WASHINGTON — When you haven’t advanced past the second round of the playoffs since 1998, is it justified to have high hopes for the upcoming season? Especially when those plans have been shattered year after year?
The Washington Capitals, who open the 2015-16 season at home on Saturday at Verizon Center against the New Jersey Devils, don’t want to live in the past, even though the reason for their optimism is what happened in last year’s postseason.
The Caps came within 1:41 of knocking off the best team in the league in five games and reaching the Eastern Conference Finals. They eventually fell to the Rangers in overtime in the decisive game. All seven games of the series were decided by one goal.
It was a crushing defeat for a franchise that owns the franchise on crushing defeats. This one, though, felt different.
The Capitals, to a man, believed they should have won, that they finally had the team to go far in the playoffs. That’s why many NHL writers and broadcasters are picking them to go even further this year.
Defenseman Karl Alzner likes the recognition, but isn’t getting carried away by it.
“This is the first time, I think, since I’ve been here, where we’ve been projected at the beginning of the year by some people to go right to the end,” he said. “That’s nice to see and that’s good. That’s probably a bit of a boost also. But we’ve got to go out there and do it. We haven’t proven anything over the last bunch of years in terms of playoff success, so we really want to do that.”
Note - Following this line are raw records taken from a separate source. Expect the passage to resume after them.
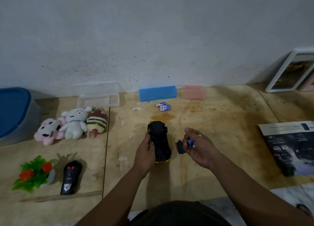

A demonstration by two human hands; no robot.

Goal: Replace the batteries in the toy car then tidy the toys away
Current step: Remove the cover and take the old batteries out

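Observation:
The yellow toy car (159, 141) lies upside down on the wooden floor, black underside up. My left hand (144, 155) grips its left side. To the right of the car, my right hand (198, 147) is closed around blue-and-white batteries (191, 142). A small black battery cover (180, 146) lies on the floor between the car and my right hand. Three more blue-and-white batteries (163, 107) lie farther back, in front of a blue box (158, 93). Three plush toys (73, 125) sit in a row at the left. A black remote control (71, 177) lies at the near left.
A clear plastic box (98, 97) stands open by the wall, and a pink box (195, 92) sits right of the blue one. A blue-lidded bin (15, 113) is at far left, a fake plant (34, 173) near it, a printed carton (292, 146) at right.

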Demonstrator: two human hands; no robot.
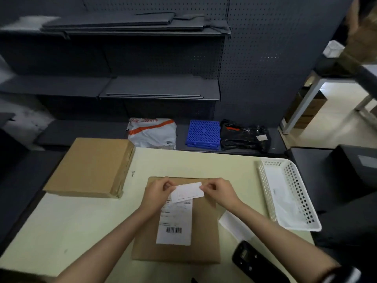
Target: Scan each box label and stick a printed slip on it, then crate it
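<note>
Both hands pinch a white slip (187, 191) over the far edge of the box (177, 237) on the desk (81, 221): left hand (158, 193) at its left end, right hand (219, 192) at its right. Bare desk lies near left. The scanner (253, 262), near right, is partly hidden by the right forearm; slip print is unreadable.

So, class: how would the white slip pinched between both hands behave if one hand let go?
The slip looks thin, so it would probably droop from the remaining hand. It seems very light and may flutter. The left hand and right hand hold it taut.
</note>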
Alex Ovechkin, who turned 30 last month and enters his 11th NHL season, echoes Alzner.
“We have to do some big things right now because (for) 10 years it’s always been the same thing.”
The Capitals acquired winger T.J. Oshie to play on the top line with Ovechkin, and the new guy already senses how much the “Great 8” wants to win.
“The way he acts on the bench, in the locker room and on the ice, everything he does it seems he wants to win more than anyone else,” says Oshie.
It’s hard to win more than the Washington’s other newly-acquired winger Justin Williams has. He’s won two Stanley Cups with the Los Angeles Kings and is considered the best game-seven player in NHL history. And he believes the Capitals also have the right pieces to be a championship team.
“We feel that, and obviously other people on the outside feel that as well,” says Williams of his new team’s expectations. “But it’s what you feel in your dressing room. I like the closeness of this team, I like the skill of this team, and I also like the work of this team. So, if we keep our heads and everyone gets better every day, we’re going to have a great squad.”
2015 -16 has the makings of a fun season for the Capitals. You’re justified to have those expectations when you have one of the greatest all-time goal scorers in Ovechkin, last year’s NHL assists leader in Nicklas Backstrom, a top-five goaltender in the recently extended Braden Holtby and a dynamic skills player in Oshie. That squad is led by a veteran coach trusted by the players in Barry Trotz, and sports a solid defense along with the best power play in the league.
Those are all the ingredients of a good team, possibly a championship caliber one.
We’ll address that distinction come playoff time in April.